= PROBLEM DESCRIPTION =
Print the listing below exactly, minus its pictures.
*** RECORDS FOR THIS TASK ***
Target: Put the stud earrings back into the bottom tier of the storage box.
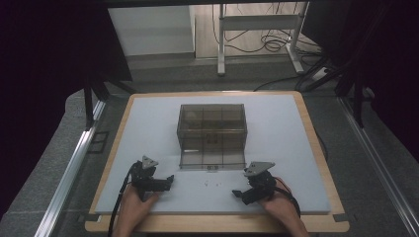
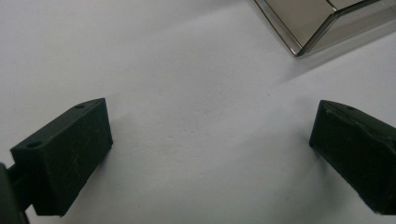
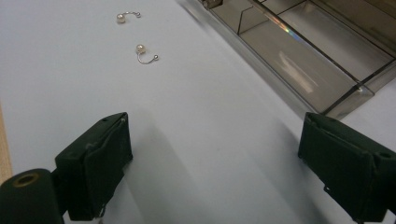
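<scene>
Smoky clear plastic makes up the box (image 1: 212, 129) that sits in the middle of the white mat (image 1: 276, 148) on the desk (image 1: 316, 133). From the high view its lid lies folded open toward the person, flat on the mat, and dividers split the inside into compartments. Between the lid's front edge and the two hands lie a few tiny specks, the earrings (image 1: 211, 183), too small here to make out. The left hand-held gripper (image 1: 168, 180) rests low at the near left of the mat, pointing toward the middle; the right hand-held gripper (image 1: 238, 194) sits at the near right, pointing back at it. Both are well apart from the box.

From the left gripper view, the left hand-held gripper (image 2: 210, 140) has its jaws spread wide with nothing between them but bare mat (image 2: 187, 70). A corner of the box lid (image 2: 317, 23) shows at the top right.

From the right gripper view, the right hand-held gripper (image 3: 215, 149) is likewise spread wide and holds nothing. Ahead of it, up and to the left, two pearl earrings lie loose on the mat (image 3: 196, 116): the nearer earring (image 3: 144, 52) with a curved wire, the farther earring (image 3: 125, 17) beyond it. Both lie apart from each other and outside the box (image 3: 303, 51), whose open lid runs along the right.
</scene>
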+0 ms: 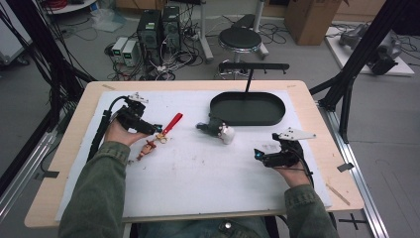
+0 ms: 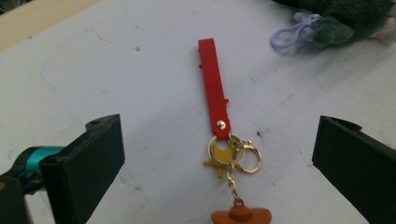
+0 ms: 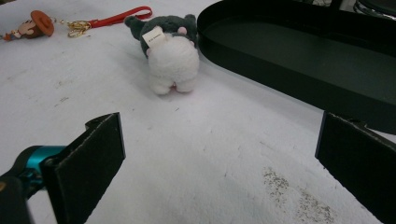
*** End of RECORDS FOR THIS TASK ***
= ANSWER TO THE PROBLEM =
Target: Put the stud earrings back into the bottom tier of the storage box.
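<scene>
Smoky clear plastic makes up the box (image 1: 212, 129) that sits in the middle of the white mat (image 1: 276, 148) on the desk (image 1: 316, 133). From the high view its lid lies folded open toward the person, flat on the mat, and dividers split the inside into compartments. Between the lid's front edge and the two hands lie a few tiny specks, the earrings (image 1: 211, 183), too small here to make out. The left hand-held gripper (image 1: 168, 180) rests low at the near left of the mat, pointing toward the middle; the right hand-held gripper (image 1: 238, 194) sits at the near right, pointing back at it. Both are well apart from the box.

From the left gripper view, the left hand-held gripper (image 2: 210, 140) has its jaws spread wide with nothing between them but bare mat (image 2: 187, 70). A corner of the box lid (image 2: 317, 23) shows at the top right.

From the right gripper view, the right hand-held gripper (image 3: 215, 149) is likewise spread wide and holds nothing. Ahead of it, up and to the left, two pearl earrings lie loose on the mat (image 3: 196, 116): the nearer earring (image 3: 144, 52) with a curved wire, the farther earring (image 3: 125, 17) beyond it. Both lie apart from each other and outside the box (image 3: 303, 51), whose open lid runs along the right.
</scene>
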+0 ms: 
+0 ms: 
+0 ms: 

With this, the exercise is complete.